「虫の目」は視野狭窄(しやきょうさく)、「鳥の目」は俯瞰(ふかん)主義。後者が必要であることは明白

「虫の目」とは、虫のように小さい目で狭い世界を見る「ミクロ」的な視点です。「鳥の目」とは、鳥のように高いところから複数の事象を一度に見渡す「マクロ」的な視点です。

 もともと、「虫の目」「鳥の目」の考え方は政治や経営の場で、大局観を見定めるためのツールだったとの説があります。「現代の」金相場分析においては、「虫の目」を持ち込んではならない、「鳥の目」が必要、と筆者は考えています。

「なぜ金価格が下がっているのか?」と筆者に問うた彼らの考え方は、どちらを軸にしているのでしょうか? 答えは「虫の目」です。「有事と言えば金高」、「株安と言えば金高」が合言葉だったあのころに醸成された強い自信がそうさせているのかもしれません。
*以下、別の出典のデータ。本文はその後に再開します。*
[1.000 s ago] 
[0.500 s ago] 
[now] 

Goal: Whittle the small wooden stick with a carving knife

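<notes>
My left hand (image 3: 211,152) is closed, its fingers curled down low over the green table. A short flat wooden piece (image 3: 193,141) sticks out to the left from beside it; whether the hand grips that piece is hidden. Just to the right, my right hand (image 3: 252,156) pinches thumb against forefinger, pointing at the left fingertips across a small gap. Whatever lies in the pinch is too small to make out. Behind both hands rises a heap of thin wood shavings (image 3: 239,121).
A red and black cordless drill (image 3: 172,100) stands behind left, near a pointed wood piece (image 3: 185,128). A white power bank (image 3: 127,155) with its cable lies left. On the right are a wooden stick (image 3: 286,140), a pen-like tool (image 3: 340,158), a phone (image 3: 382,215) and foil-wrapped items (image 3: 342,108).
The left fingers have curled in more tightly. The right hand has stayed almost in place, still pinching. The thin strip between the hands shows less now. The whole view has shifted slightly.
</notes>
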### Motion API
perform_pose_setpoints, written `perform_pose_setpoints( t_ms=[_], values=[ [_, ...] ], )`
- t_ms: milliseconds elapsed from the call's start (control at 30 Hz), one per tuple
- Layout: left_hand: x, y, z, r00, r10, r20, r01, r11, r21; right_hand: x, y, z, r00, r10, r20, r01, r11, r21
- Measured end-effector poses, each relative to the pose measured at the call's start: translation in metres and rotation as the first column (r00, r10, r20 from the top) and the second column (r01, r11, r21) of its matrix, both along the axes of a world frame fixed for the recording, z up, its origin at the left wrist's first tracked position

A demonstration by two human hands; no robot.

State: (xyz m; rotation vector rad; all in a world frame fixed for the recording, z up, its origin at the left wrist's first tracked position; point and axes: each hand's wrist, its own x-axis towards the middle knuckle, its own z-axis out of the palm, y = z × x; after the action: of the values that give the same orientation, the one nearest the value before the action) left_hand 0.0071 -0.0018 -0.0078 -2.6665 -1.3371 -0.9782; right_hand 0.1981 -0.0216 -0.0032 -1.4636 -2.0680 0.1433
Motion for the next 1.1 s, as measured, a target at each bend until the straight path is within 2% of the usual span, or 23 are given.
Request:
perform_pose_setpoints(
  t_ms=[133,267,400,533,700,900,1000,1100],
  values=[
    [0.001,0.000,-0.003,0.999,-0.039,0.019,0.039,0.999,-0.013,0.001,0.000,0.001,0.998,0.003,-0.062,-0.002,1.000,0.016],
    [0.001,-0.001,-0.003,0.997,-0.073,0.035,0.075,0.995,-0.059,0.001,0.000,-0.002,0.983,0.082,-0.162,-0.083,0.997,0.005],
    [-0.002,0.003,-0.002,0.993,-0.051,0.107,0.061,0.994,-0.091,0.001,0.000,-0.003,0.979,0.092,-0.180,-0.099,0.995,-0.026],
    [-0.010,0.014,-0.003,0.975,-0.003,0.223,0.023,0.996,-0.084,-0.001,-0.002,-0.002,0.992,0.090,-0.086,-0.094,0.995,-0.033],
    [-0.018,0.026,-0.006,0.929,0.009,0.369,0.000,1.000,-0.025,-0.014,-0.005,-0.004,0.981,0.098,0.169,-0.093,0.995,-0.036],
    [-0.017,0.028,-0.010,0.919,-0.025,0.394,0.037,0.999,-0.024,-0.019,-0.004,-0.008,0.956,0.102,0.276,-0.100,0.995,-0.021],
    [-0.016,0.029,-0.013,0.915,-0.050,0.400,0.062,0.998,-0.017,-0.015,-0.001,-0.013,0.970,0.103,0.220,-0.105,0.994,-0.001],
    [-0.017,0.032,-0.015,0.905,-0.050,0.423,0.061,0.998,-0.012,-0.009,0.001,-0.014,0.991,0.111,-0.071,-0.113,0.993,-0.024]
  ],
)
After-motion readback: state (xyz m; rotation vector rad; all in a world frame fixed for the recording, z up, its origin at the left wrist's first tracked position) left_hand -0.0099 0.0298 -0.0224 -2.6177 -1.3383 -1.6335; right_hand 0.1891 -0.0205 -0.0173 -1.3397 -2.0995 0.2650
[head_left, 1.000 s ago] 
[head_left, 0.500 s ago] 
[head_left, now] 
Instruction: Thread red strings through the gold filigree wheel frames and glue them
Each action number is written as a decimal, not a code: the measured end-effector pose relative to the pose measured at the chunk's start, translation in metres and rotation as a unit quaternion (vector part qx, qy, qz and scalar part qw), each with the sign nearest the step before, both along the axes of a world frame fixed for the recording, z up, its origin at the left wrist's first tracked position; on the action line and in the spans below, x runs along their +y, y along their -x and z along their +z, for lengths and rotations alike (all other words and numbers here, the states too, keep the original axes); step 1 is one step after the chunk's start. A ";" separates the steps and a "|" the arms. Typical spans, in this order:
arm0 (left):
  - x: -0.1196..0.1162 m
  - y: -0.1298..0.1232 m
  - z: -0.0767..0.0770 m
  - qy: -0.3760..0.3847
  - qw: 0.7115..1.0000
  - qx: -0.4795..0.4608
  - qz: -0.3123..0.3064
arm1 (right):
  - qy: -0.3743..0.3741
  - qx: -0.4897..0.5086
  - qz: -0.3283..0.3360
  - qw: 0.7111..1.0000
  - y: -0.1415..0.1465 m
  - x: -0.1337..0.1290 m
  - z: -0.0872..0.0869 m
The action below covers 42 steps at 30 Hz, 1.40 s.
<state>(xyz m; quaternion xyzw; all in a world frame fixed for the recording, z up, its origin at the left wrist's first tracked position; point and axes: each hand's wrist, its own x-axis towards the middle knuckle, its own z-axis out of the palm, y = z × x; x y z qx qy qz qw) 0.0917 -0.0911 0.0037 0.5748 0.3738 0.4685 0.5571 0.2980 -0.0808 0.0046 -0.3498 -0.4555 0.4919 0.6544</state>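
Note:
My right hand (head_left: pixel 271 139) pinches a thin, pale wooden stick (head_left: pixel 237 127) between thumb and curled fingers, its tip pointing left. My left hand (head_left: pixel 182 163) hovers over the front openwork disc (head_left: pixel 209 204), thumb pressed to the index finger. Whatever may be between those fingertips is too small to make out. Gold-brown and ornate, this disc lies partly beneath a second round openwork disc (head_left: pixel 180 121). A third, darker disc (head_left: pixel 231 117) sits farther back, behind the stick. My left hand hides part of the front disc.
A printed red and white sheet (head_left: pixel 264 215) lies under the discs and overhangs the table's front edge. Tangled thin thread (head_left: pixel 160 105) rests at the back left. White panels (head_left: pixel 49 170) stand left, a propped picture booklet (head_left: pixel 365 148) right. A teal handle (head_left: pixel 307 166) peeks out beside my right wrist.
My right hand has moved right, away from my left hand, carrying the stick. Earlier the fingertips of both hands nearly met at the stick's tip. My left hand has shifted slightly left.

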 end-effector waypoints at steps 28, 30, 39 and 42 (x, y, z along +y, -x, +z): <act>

 有事が起きれば(起きさえすれば)金価格が上昇する、株が下がれば(下がりさえすれば)金価格が上昇する、という「有事」あるいは「株安」のみに注目して、つまり材料を点で見て、分析を試みているわけです。材料を点で見ているから、イメージと価格動向の間に不整合が生じるのです。

 そもそも、イメージと価格動向、どちらが正しいのでしょうか? 数十年前に作られた、一個人のイメージでしょうか、それとも生産者、需要家、投機筋、中央銀行、個人投資家、そして金価格の動向に着目した株式投資家、通貨の投資家、暗号資産の投資家など、多様な投資家による膨大な注文の果てに成立した価格なのでしょうか。答えは火を見るより明らかでしょう。

図:金の価格推移 単位:ドル/トロイオンス

出所:ブルームバーグのデータをもとに筆者作成

 質問者の皆さんは筆者の大切な同僚です。ですので、彼らを批判する気は毛頭ありません。むしろ、彼らと同じ考え方の人を見かけたとき、筆者は彼らとの会話で得た知識を生かし、「材料を俯瞰しましょう=(鳥の目で見ましょう)」と、呼びかけるようにしています。